■ **WHAT YOU WILL DO**: Going through the listing below, tally the lines that contain the word "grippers" and give only that figure.

■ **STORED DATA**:
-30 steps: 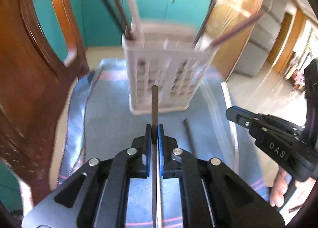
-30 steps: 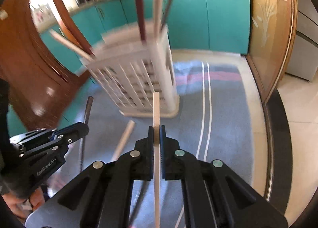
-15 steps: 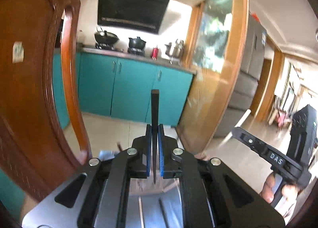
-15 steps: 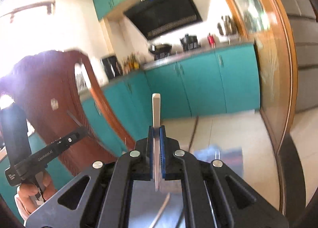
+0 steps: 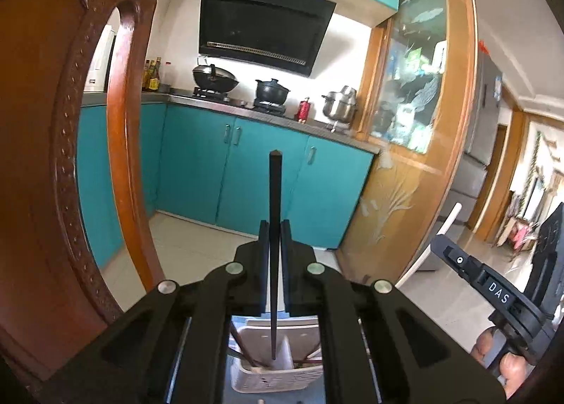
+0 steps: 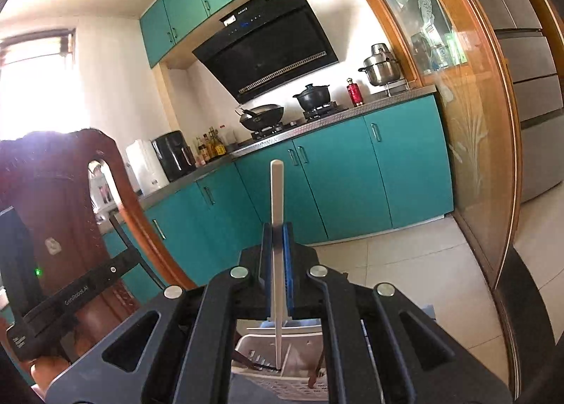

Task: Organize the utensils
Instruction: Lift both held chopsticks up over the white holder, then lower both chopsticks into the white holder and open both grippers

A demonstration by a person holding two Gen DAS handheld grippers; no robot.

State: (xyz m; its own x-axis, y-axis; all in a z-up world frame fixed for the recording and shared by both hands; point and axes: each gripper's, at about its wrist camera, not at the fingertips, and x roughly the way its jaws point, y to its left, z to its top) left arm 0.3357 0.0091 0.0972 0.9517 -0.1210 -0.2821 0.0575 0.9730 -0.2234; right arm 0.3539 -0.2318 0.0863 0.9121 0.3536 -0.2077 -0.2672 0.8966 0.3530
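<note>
A dark chopstick (image 5: 274, 227) stands up straight, pinched tight in the left gripper (image 5: 275, 231). A white chopstick (image 6: 277, 227) is pinched the same way in the right gripper (image 6: 277, 234). Both hang over the white basket (image 5: 278, 379), which holds more sticks. Teal cupboards (image 5: 197, 171) are behind.

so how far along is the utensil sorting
Done: a few chopsticks already stand in the white basket. In hand: left gripper clamps a dark chopstick, right gripper a pale one, both above the basket. Left: dropping these in.
</note>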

■ **YOUR SOLUTION**: 2